Her body was like wax, slowly melting. “No matter, my darling,” I said. “If not the next day, then the day after the next day. There’s no rush, Carla. If not the day after the next day, then the day after the day after the next. If not the day after the day after the day after—” Then I could no longer speak, for she was pressing her moist lips upon mine.

We fell back together on the bed as I kissed the throbbing stretch of her white throat, then stroked her dark and suddenly wild hair.

A baker has real cause to worry when the bread fails to rise.

After our first year together, Carla’s belly was still as flat as any maiden’s. We were living then in a third-floor apartment in New York’s Mulberry District with Luigi and Ciccina, Gaetanu and Teresa, after having passed through Ellis Island, where they changed my name’s ending u’s to o’s. Carla went to church and made novena after novena to the Madonna. I recited countless prayers to the saints. Now, the best thing about the saints is that there are so many of them. If one’s no good you just move on to another. Carla worked the Madonna, and I worked the saints, going so far as to drop in on different churches at various hours in the day in the chance that perhaps their hearing might be better in one place than the next.

After we came to Chicago with Salvatore and Rosa, we told Assunta about our situation, and she agreed to try to help us. She rested her hands on Carla’s belly, then on mine, then with her mortar and pestle prepared for us a gamut of cures mixed in clay. Carla and I pinched our noses and swallowed all that Assunta had to offer us. Several weeks later Carla sprouted a new set of molars, and I now have to shave twenty times a day.

Month after month passed, each without event. Nothing but anticipation grew in the garden of Carla’s sweet womb.

“I’ve been thinking,” I said one night to my beloved as we stood after kneeling together on the floor beside our bed reciting our prayers. “Maybe God is denying us children because of the manner in which we perform the act itself. Perhaps we each draw from it a bit too much enjoyment. It’s possible that we’ve inadvertently given insult and as a result made the Madonna and the saints jealous.”

“That’s it!” Carla cried. “Of course the Madonna and the saints are jealous! Nearly all of them were virgins!”

“So from now on let’s be like them, virgins,” I suggested, though after several moments of thinking it over we recognized the obvious contradiction in that plan.

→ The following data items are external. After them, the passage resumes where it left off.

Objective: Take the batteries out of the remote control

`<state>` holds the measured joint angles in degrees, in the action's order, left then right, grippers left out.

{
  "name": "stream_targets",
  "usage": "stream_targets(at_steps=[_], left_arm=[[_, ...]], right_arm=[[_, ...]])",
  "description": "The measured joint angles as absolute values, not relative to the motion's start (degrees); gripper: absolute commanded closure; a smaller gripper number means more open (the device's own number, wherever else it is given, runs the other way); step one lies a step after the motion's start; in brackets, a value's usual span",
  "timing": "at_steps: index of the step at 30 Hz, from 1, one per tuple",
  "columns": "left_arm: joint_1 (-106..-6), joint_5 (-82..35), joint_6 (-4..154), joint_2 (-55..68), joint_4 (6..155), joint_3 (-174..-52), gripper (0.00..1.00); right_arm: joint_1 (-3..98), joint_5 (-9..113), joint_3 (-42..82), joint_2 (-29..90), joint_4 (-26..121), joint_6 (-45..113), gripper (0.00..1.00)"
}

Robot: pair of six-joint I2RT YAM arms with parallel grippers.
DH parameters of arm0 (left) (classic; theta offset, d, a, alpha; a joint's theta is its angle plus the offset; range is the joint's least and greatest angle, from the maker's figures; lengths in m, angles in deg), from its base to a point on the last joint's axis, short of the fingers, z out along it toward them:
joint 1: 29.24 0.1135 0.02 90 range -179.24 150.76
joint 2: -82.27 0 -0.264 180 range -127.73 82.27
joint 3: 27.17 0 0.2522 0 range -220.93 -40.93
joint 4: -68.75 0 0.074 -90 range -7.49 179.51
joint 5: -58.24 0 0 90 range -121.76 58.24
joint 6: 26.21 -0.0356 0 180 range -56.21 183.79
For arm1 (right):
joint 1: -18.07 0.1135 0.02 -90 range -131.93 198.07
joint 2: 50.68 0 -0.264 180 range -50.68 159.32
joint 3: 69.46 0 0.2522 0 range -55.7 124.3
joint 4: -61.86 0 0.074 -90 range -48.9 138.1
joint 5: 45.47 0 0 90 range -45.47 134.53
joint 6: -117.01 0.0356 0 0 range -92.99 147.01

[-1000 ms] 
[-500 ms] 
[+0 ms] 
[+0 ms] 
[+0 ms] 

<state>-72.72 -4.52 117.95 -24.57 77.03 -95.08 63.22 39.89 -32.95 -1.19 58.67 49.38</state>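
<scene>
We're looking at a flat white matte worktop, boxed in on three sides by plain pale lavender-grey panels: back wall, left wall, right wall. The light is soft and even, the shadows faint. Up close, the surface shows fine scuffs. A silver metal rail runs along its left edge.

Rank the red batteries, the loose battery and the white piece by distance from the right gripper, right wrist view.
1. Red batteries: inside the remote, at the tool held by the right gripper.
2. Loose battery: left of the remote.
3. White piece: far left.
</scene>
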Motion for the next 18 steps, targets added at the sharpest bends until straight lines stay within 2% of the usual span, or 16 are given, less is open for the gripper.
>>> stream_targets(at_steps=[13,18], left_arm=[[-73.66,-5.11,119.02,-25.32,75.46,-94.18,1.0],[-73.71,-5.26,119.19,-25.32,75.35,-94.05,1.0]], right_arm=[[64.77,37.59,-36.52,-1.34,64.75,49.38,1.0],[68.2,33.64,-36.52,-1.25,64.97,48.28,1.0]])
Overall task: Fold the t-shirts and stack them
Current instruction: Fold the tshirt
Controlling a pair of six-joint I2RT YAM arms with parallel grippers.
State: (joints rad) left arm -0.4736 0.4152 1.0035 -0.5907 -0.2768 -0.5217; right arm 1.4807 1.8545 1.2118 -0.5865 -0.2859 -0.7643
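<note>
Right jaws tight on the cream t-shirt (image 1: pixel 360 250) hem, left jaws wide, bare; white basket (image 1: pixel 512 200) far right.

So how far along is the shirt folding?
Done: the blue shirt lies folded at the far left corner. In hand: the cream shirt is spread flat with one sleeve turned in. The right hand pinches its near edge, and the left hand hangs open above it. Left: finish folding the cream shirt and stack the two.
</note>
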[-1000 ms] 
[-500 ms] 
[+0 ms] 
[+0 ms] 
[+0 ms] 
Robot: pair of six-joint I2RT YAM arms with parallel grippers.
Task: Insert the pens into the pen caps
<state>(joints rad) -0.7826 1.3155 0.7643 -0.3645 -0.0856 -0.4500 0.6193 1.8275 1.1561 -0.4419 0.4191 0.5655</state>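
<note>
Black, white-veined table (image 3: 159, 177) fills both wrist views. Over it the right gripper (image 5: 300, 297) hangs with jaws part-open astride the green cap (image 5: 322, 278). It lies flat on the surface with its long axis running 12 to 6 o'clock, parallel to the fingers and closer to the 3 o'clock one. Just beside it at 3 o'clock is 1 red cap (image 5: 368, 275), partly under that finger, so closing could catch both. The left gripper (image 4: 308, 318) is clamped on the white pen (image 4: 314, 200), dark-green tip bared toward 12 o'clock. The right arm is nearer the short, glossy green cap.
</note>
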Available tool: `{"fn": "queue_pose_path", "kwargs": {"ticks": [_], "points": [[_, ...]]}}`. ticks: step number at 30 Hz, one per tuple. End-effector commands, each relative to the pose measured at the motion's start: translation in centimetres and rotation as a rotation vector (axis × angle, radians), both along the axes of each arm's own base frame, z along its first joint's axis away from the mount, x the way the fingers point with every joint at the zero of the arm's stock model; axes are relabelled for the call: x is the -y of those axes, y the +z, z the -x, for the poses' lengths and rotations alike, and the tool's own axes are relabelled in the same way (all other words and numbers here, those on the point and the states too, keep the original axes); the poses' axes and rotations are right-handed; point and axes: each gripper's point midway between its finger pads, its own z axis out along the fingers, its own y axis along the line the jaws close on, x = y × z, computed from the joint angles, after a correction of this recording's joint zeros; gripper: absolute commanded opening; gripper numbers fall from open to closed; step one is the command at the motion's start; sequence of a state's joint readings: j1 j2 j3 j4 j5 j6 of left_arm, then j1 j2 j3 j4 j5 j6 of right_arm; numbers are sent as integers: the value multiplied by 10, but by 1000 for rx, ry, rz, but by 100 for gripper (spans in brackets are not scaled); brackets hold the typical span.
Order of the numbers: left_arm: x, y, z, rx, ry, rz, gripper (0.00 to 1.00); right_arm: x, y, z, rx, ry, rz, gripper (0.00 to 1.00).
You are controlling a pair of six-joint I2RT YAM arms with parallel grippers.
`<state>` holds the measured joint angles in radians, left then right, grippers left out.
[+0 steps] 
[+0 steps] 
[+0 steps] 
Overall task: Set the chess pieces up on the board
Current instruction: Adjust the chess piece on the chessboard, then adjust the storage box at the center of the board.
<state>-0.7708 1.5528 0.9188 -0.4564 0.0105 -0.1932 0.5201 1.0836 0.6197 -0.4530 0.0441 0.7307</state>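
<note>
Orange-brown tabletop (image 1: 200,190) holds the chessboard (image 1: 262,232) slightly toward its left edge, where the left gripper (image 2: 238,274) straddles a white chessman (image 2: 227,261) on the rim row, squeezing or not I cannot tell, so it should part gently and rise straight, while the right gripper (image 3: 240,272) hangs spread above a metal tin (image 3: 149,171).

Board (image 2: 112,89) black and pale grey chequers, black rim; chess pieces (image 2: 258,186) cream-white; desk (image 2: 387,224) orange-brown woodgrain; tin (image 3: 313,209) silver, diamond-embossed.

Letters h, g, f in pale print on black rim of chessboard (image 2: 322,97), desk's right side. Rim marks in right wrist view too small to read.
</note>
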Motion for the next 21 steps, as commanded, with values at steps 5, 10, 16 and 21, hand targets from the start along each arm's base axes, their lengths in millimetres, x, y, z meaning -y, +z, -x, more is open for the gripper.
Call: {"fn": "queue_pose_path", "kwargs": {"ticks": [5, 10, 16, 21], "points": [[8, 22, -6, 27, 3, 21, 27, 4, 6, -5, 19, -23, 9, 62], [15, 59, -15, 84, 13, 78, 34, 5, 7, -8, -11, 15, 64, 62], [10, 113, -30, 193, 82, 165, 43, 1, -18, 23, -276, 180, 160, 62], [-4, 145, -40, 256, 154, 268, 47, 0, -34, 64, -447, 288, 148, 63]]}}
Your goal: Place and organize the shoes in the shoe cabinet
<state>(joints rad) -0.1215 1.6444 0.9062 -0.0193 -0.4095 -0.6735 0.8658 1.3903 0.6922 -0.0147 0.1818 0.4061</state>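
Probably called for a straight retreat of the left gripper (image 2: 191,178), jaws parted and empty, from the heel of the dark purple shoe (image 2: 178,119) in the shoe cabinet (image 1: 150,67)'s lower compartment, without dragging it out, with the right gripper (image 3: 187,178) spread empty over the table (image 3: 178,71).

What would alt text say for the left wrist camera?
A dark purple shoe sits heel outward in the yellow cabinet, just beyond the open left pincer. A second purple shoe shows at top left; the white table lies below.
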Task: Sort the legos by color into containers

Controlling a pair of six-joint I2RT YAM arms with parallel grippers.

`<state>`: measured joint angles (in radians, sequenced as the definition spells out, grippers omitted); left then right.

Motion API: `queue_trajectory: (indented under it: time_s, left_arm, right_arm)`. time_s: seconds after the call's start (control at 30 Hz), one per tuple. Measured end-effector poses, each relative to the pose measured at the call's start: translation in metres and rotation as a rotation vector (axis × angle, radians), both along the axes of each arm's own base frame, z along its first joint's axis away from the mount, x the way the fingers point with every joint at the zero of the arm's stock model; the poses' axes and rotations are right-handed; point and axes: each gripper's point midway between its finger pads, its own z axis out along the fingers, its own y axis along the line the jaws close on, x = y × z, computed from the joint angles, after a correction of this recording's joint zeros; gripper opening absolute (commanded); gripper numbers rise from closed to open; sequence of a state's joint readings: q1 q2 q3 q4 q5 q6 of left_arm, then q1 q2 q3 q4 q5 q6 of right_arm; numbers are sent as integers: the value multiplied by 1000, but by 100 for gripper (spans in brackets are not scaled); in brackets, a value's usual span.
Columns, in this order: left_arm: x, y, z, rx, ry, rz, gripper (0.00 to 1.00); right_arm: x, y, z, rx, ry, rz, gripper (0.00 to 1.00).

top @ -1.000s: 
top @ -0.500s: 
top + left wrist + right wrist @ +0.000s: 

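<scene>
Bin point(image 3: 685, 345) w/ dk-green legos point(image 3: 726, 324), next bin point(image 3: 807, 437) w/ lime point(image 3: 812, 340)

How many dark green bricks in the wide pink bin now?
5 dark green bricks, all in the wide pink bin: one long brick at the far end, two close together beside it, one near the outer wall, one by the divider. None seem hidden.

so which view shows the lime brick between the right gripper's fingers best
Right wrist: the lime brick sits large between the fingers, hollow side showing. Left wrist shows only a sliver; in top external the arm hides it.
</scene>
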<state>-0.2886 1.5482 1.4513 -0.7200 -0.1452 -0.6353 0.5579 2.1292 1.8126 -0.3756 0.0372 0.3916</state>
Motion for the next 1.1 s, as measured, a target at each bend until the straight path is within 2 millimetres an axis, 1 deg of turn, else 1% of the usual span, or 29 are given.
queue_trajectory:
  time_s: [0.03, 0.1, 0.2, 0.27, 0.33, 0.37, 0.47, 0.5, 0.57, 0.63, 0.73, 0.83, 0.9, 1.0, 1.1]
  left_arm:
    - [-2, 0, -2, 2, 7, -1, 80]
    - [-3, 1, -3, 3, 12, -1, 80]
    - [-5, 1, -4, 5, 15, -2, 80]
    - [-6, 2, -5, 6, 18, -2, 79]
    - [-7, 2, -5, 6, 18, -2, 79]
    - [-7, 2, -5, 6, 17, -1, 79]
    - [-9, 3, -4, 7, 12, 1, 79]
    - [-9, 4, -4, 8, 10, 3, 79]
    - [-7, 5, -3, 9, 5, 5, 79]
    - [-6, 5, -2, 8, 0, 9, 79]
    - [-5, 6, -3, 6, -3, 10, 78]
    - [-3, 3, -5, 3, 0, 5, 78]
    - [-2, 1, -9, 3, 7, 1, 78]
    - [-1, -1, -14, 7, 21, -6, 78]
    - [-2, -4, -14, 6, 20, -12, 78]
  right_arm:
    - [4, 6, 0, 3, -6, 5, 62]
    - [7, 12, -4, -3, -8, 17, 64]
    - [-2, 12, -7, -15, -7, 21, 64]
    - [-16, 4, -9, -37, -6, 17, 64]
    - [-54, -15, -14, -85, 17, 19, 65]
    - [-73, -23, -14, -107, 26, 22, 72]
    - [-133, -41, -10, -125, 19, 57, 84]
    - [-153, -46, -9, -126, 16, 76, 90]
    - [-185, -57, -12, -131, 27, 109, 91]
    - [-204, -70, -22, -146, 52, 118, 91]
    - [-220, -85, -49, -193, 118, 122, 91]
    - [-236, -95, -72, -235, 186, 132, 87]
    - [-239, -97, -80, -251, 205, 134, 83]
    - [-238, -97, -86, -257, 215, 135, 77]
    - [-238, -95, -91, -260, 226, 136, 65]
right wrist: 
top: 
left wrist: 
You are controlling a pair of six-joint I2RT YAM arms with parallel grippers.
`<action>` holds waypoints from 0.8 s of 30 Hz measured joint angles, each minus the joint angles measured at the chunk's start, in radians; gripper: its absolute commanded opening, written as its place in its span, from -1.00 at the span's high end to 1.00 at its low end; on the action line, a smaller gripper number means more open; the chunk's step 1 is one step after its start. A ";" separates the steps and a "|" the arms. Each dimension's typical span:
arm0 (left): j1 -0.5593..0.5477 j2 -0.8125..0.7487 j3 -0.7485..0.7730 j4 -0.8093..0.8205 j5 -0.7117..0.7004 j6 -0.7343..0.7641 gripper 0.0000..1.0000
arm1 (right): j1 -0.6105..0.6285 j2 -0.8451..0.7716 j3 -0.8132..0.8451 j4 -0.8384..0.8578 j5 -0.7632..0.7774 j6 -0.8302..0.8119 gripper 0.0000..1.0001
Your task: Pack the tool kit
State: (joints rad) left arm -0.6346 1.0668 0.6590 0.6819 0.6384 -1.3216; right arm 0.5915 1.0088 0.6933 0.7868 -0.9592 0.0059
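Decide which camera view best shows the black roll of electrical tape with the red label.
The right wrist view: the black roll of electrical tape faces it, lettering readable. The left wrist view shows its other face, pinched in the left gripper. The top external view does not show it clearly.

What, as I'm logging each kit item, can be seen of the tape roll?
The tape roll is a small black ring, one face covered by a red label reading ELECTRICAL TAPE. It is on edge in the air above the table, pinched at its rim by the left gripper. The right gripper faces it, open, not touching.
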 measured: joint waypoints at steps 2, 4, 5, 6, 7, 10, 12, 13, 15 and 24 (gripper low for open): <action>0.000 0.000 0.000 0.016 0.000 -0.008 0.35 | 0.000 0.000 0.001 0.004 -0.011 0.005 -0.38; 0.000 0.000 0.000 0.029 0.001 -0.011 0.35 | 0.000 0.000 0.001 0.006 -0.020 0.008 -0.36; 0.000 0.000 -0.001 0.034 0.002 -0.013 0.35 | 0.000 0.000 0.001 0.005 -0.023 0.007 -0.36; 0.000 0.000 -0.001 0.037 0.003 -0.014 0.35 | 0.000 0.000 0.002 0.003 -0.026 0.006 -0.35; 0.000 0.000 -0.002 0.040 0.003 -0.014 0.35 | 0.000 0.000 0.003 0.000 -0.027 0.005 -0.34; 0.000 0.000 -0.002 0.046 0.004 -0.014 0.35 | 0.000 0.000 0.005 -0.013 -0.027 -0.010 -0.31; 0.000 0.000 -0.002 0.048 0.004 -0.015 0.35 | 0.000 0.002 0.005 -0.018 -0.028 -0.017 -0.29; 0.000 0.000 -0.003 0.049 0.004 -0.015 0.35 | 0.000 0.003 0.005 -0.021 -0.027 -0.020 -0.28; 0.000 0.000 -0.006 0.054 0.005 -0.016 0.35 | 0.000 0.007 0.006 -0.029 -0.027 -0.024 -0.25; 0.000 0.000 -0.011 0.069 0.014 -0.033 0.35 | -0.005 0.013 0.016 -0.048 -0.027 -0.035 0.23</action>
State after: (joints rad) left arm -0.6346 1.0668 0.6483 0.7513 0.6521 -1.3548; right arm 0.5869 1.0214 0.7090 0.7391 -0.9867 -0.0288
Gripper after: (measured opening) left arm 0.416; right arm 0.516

“Well,” Carla said as we climbed into bed, “I still believe that’s the solution. Perhaps it’s our pleasure the saints object to. So let’s try to perform the act from now on in a very holy and saintly way. Let’s derive no pleasure from it.”

I agreed with her fully. “No pleasure,” I said.

“None at all,” she concurred.

We shook hands on it, then put out the light and held each other in our arms and lay down together, embraced, and kissed.

“I’m deriving no pleasure from this,” I said after a while. I had to grit my teeth to speak. “Absolutely none! None! None! None! None!”

“Nor am I,” she cried, writhing beneath me in my arms. “Nor am I! Nor am I! Nor am aiieee!”

Finally I became so desperate that I took the most extreme and reckless step any mortal man may in this life take. I went to see a doctor.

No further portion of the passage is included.